İnsanın ve insanlığın problemlerini çözmek için kurulmuş örgütlerin, haklı bir davayı savunmak adına üstlenmeleri gereken görevlerin başında; zaman, mekan ve şartlar ne olursa olsun sorumluluk yüklenmeleri ve bu sorumluluğu yerine getirmeleri geliyor. Bir düşünürümüzün söylediği gibi “her insan insanlığın yüküyle doğuyor”. Bu gerçeği ihtiyaçtan doğmuş örgütsel yapılara indirgediğimizde; her örgütün insanlığın yüküyle doğduğu’nun altını özellikle çizmemiz gerekir. İnsanlığın üretim mecrası/yatağı olan emek dünyasında da sendikaların insanlığın yüküyle/emekçilerin yüküyle doğduğuna hususen vurgu yapmak gerekiyor.
Bu anlamda, konfederasyonumuz HAK-İŞ ve sendikamız HİZMET-İŞ’in temsil ettiği kitlenin talep ve sorumluluklarının yanında, ülkemizin içerisinde bulunduğu siyasi, sosyal, ekonomik, stratejik ve kültürel her türlü durumda sorumluluk üstlenen, sorumluluklarını bir organizma bütünü halinde her kademesine yansıtan bir örgütsel yapıya sahiptir.
HAK-İŞ’in ülkemizin en büyük örgütlerinden, HİZMET-İŞ’in de en büyük işçi sendikası olması, bize böylesine büyük, anlamlı, duyarlı ve de bir o kadar da onurlu sorumluluk yüklemektedir. Dünyamızın Ülkemizin ve Bölgemizin içerisinde bulunduğu konjonktür, bize sorumluluklarımızı hatırlatmanın ötesinde, tavır almamızı elzem kılmaktadır. Anadolu coğrafyasının, tarihin her döneminde stratejik konumundan kaynaklanan önemi, bugün daha bir ortaya çıkmıştır. Ülkemize musallat olan FETÖ, PKK ve benzeri terör örgütlerine karşı Ülkemizin bekası adına tavır ve sorumluluk yüklenmek tüm örgütlerin birincil görevidir.
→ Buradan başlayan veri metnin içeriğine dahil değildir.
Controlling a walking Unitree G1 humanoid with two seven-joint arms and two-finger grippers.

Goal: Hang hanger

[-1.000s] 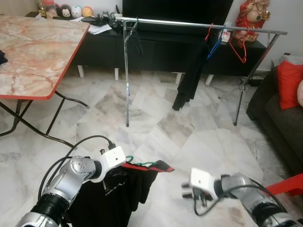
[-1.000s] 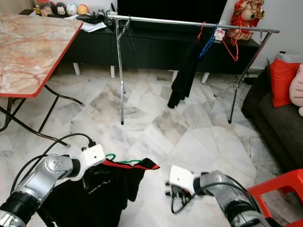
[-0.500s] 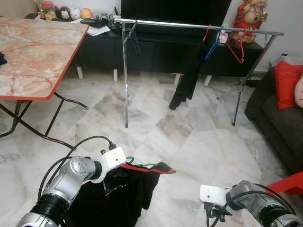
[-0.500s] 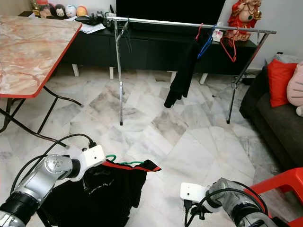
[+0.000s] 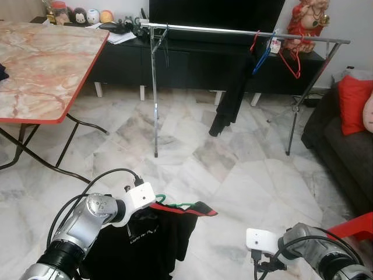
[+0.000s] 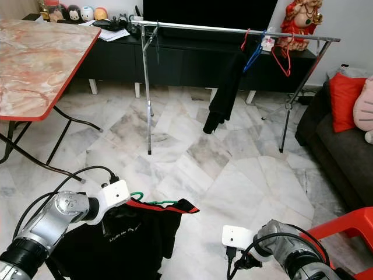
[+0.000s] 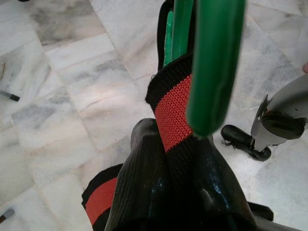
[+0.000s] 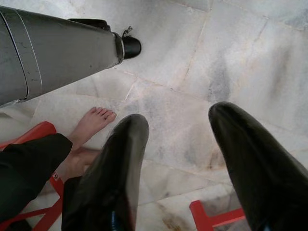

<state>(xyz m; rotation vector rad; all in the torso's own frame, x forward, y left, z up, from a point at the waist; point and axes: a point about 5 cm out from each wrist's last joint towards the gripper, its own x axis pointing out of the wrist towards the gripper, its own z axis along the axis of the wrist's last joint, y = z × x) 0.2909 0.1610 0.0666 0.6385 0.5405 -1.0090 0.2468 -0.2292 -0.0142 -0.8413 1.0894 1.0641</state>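
left gripper [image 7: 185, 159]: closed on the black garment [image 5: 145, 242] with green hanger [image 5: 175, 204] (held low, over the floor)
right gripper [image 8: 180, 163]: open, empty
progress: early; clothes rail [image 5: 245, 32] is well apart, hanging not yet done

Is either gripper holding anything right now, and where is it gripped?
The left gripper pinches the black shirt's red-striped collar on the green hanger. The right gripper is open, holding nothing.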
Ayrıca, emperyalist güçlerin uluslararası ekonomik kuşatmalarına karşı da emek dünyasının sesi ve başkaldıran, tavır koyan gücü olmak milli ve yerli, kaçınılmaz bir görevdir.
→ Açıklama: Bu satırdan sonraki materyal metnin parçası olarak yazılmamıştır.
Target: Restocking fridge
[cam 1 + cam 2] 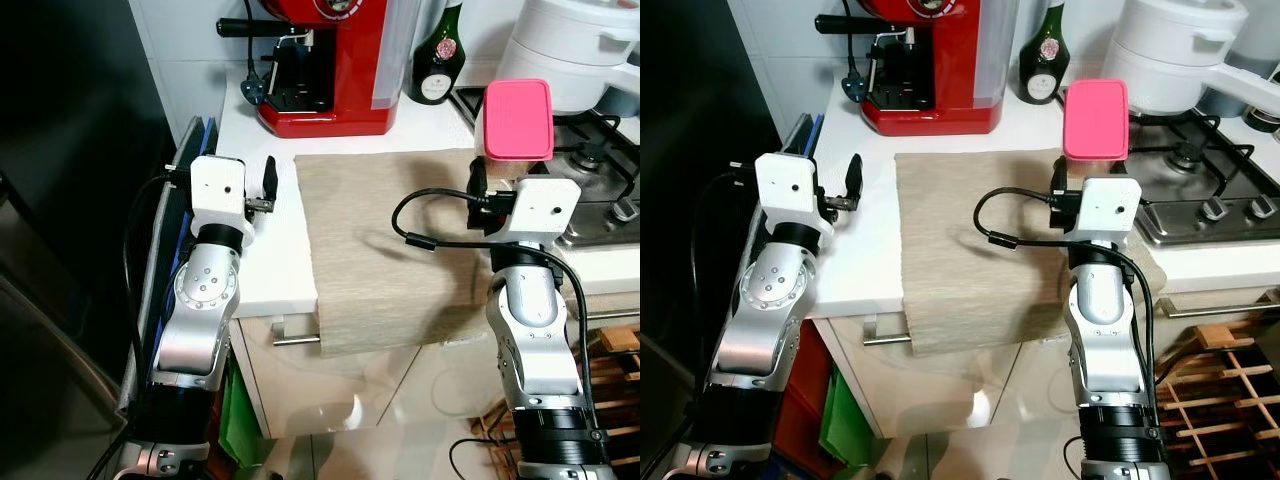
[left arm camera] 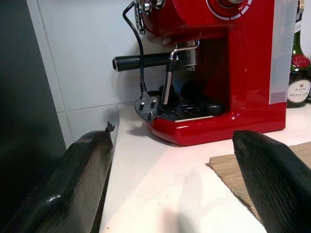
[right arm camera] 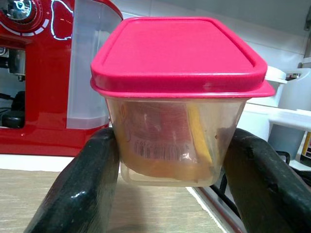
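A beige cloth (image 1: 385, 250) lies on the white counter (image 1: 270, 270) and hangs over its front edge. The left gripper (image 2: 170, 194) hovers over the counter beside the cloth, its fingers (image 2: 73, 179) wide apart and holding nothing. The right gripper (image 3: 170, 165) is raised above the cloth's right side, its fingers pressed on both sides of a clear container with a pink lid (image 3: 177, 53). Behind stand a red coffee machine (image 1: 330, 60), a dark bottle (image 1: 438, 55), and a gas hob (image 1: 595, 170) at the right.

We see a red espresso machine (image 1: 325, 65) ahead of the left gripper, green bottle (image 1: 437, 55) beside it, beige mat (image 1: 390, 250) between both grippers.
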Robot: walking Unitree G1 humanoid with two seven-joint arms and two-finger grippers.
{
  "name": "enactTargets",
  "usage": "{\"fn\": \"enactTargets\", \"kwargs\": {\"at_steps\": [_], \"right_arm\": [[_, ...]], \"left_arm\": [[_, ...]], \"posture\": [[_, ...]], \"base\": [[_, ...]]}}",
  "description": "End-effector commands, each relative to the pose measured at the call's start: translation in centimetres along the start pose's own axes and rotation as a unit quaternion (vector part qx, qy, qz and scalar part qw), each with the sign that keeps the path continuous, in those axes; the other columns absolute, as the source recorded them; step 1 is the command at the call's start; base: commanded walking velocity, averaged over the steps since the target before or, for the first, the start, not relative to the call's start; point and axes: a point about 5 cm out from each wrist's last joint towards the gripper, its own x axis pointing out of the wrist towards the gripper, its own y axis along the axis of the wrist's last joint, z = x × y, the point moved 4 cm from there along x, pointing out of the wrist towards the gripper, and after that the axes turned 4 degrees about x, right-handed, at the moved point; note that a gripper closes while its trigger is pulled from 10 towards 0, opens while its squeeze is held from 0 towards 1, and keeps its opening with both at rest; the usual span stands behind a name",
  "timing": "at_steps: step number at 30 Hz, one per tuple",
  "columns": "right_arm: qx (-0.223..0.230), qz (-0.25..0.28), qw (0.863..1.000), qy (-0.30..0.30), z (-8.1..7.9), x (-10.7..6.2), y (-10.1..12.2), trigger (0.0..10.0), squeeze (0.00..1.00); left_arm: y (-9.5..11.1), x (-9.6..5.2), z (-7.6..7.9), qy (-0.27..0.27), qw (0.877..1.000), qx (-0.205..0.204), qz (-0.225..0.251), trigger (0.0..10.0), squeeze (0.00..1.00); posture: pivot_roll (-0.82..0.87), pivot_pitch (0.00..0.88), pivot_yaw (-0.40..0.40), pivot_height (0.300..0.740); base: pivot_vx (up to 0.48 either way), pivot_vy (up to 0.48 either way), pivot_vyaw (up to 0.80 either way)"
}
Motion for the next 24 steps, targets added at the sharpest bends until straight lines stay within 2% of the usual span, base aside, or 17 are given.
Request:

Emek dünyasında 40 yıllık bilgi, deneyim, birikim sahibi olmak, zor zamanda sorumluluk almanın şartlarını taşımak anlamına da geliyor. Onun için Türkiye’nin en büyük işçi sendikası olmak, en büyük sorumluluk sahibi olmasını da beraberinde getiriyor.
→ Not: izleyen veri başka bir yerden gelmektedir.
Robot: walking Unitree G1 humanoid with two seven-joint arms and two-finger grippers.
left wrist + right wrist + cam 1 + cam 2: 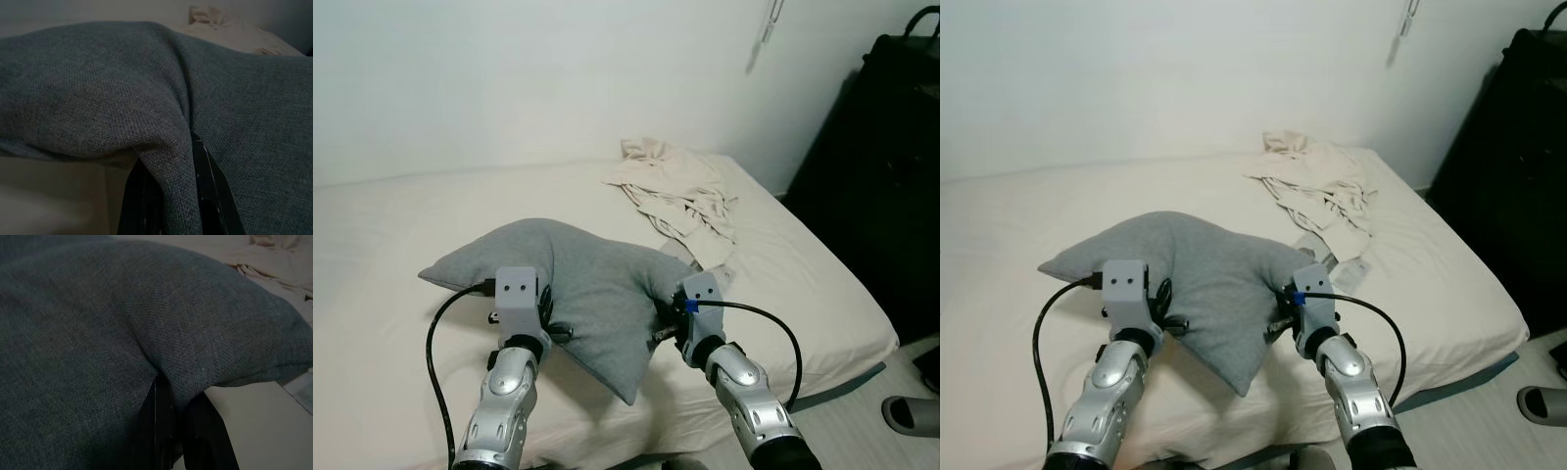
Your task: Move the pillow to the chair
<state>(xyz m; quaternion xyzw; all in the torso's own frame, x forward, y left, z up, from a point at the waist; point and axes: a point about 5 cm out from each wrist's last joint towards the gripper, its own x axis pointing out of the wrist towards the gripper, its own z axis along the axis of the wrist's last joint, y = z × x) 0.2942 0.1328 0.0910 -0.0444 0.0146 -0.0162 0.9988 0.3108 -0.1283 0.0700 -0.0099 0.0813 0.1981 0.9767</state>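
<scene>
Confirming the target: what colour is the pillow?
Plain grey woven fabric; the pillow shows best in the left eye view.

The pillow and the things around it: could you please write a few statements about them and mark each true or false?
1. The pillow is grey. True.
2. Both grippers pinch the pillow's fabric. True: the left gripper and the right gripper each have a fold of cloth between their fingers.
3. The pillow lies on the floor. False: it is over the bed, gripped by both arms.
4. A crumpled cream cloth lies on the bed beyond the pillow. True.
5. The crumpled cloth covers the pillow. False: it lies apart, nearer the wall.
6. A slipper sits on the bed. False: it is on the floor to the robot's right.
</scene>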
Biz bu sorumluluğun idrakindeyiz. Bu sorumluluk aynı zamanda ahlâkî bir yükümlülüktür.
Bu bağlamda, emek dünyasının tüm sorunlarını olduğu kadar, ülkemizin diğer sorunlarını da doğrudan kendi sorunumuz bilmek ve mücadele etmek misyonumuzun gereğidir. Değişen dünya ve Türkiye şartlarında, artık “bizi ilgilendirmiyor” diyeceğimiz hiçbir durum ve olay yoktur. İletişimin aynı anda etkileşim haline geldiği bir zamanda, yükleneceğimiz yegâne insanî değer sorumluluktur.
Sorumluluk idrakini daha da özele taşırsak…
Sendikamız HAK-İŞ/HİZMET-İŞ; örgütlenmeden eğitime, toplu iş sözleşmelerinden, gerçekleştirmiş olduğu sosyal sorumluluk projelerine kadar adeta bir arının kovanını örmesi ve ürününü en mükemmel biçimde üretmesi gibi, sadece günümüzü değil geleceğimizi de etkileyecek, geleceğin yol haritasında temel teşkil edecek uygulamalara imza atmaktadır. Sendikamız, uygun zaman ve zemin beklemeden, ‘bir şeyler yapmak isteyenler için her zaman uygun zamandır’ anlayışıyla hareket ederek, öncelikle risk almayı, geçmiş deneyim ve birikimlerden yararlanarak gelişip yaygınlaşmaktadır.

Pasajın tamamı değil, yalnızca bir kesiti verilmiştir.